§ WORK ORDER: Read the lines below, and copy any that contain the string "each".

§ INFORMATION PROVIDED:
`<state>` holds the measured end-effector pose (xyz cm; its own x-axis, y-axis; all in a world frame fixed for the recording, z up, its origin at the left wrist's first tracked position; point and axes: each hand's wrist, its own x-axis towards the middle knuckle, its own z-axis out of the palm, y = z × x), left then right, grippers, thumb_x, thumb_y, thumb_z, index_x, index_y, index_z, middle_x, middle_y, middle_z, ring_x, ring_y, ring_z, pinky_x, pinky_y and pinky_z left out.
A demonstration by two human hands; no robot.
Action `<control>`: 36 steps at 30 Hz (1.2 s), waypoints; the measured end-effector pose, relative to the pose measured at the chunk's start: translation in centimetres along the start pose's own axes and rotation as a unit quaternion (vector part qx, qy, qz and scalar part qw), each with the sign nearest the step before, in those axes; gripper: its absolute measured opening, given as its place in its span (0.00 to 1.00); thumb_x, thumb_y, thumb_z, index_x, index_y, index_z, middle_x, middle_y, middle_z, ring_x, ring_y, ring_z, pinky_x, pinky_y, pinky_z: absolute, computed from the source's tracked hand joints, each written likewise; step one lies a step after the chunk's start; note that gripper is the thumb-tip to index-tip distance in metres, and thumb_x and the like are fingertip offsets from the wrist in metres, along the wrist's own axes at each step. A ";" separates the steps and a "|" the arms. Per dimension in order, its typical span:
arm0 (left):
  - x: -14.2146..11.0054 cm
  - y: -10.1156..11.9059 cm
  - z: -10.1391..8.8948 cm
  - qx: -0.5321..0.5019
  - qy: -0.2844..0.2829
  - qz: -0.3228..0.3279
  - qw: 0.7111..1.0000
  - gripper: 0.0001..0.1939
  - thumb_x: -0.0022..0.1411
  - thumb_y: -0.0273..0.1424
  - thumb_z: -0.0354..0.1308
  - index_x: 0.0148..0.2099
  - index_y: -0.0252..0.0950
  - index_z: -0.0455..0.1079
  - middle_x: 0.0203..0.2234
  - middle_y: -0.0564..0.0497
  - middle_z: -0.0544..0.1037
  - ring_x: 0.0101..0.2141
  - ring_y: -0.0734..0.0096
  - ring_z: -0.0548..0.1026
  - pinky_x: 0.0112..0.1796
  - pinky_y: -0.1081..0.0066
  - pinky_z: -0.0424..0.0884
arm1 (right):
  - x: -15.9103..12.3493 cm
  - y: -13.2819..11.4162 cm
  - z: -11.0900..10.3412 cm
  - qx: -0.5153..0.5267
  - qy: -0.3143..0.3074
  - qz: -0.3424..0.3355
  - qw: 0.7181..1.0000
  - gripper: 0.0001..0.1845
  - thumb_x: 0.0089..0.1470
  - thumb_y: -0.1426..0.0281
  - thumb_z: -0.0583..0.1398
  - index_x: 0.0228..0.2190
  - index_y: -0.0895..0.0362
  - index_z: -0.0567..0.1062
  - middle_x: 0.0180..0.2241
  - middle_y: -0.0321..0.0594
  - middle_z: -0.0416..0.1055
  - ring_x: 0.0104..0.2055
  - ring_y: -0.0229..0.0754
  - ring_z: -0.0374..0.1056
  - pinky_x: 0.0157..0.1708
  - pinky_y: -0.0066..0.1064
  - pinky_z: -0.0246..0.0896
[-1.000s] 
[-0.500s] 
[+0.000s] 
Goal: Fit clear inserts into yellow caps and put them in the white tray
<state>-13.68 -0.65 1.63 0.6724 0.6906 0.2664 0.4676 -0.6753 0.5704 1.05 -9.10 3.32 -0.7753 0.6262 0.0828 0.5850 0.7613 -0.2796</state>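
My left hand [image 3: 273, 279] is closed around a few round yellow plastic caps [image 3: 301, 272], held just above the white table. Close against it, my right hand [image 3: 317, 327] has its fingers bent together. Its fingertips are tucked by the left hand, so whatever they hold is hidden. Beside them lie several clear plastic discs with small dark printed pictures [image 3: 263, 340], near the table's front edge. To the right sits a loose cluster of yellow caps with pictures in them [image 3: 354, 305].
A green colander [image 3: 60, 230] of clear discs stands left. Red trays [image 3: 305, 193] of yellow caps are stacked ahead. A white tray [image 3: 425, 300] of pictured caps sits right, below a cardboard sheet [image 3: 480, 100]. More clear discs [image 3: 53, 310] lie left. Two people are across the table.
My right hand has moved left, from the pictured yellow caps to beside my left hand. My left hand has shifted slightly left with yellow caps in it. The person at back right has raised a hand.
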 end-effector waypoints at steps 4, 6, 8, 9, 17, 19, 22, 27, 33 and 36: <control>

§ REPLY:
`<state>` holds the measured end-effector pose (xyz cm; its own x-axis, y-axis; all in a world frame fixed for the recording, z up, its origin at the left wrist's first tracked position; point and axes: each hand's wrist, its own x-axis towards the middle knuckle, its own z-axis out of the palm, y = z × x), left then right, grippers, thumb_x, thumb_y, thumb_z, index_x, index_y, index_z, middle_x, middle_y, middle_z, ring_x, ring_y, ring_z, pinky_x, pinky_y and pinky_z left out.
Action `<control>`: 36 steps at 30 Hz (1.2 s), waypoints; the measured end-effector pose, relative to the pose measured at the chunk's start: translation in centimetres along the start pose's own axes and rotation as a unit quaternion (vector part qx, qy, qz and scalar part qw), each with the sign nearest the step before, in those axes; gripper: its absolute measured opening, given as its place in its span (0.00 to 1.00); thumb_x, thumb_y, thumb_z, index_x, index_y, index_z, middle_x, middle_y, middle_z, ring_x, ring_y, ring_z, pinky_x, pinky_y, pinky_z: absolute, computed from the source's tracked hand joints, each written likewise; step one lies a step after the chunk's start; note that gripper is the thumb-tip to index-tip distance in metres, and thumb_x and the like are fingertip offsets from the wrist in metres, along the wrist's own axes at each step. A ";" separates the steps and a "|" the arms. Per dimension in order, its typical span:

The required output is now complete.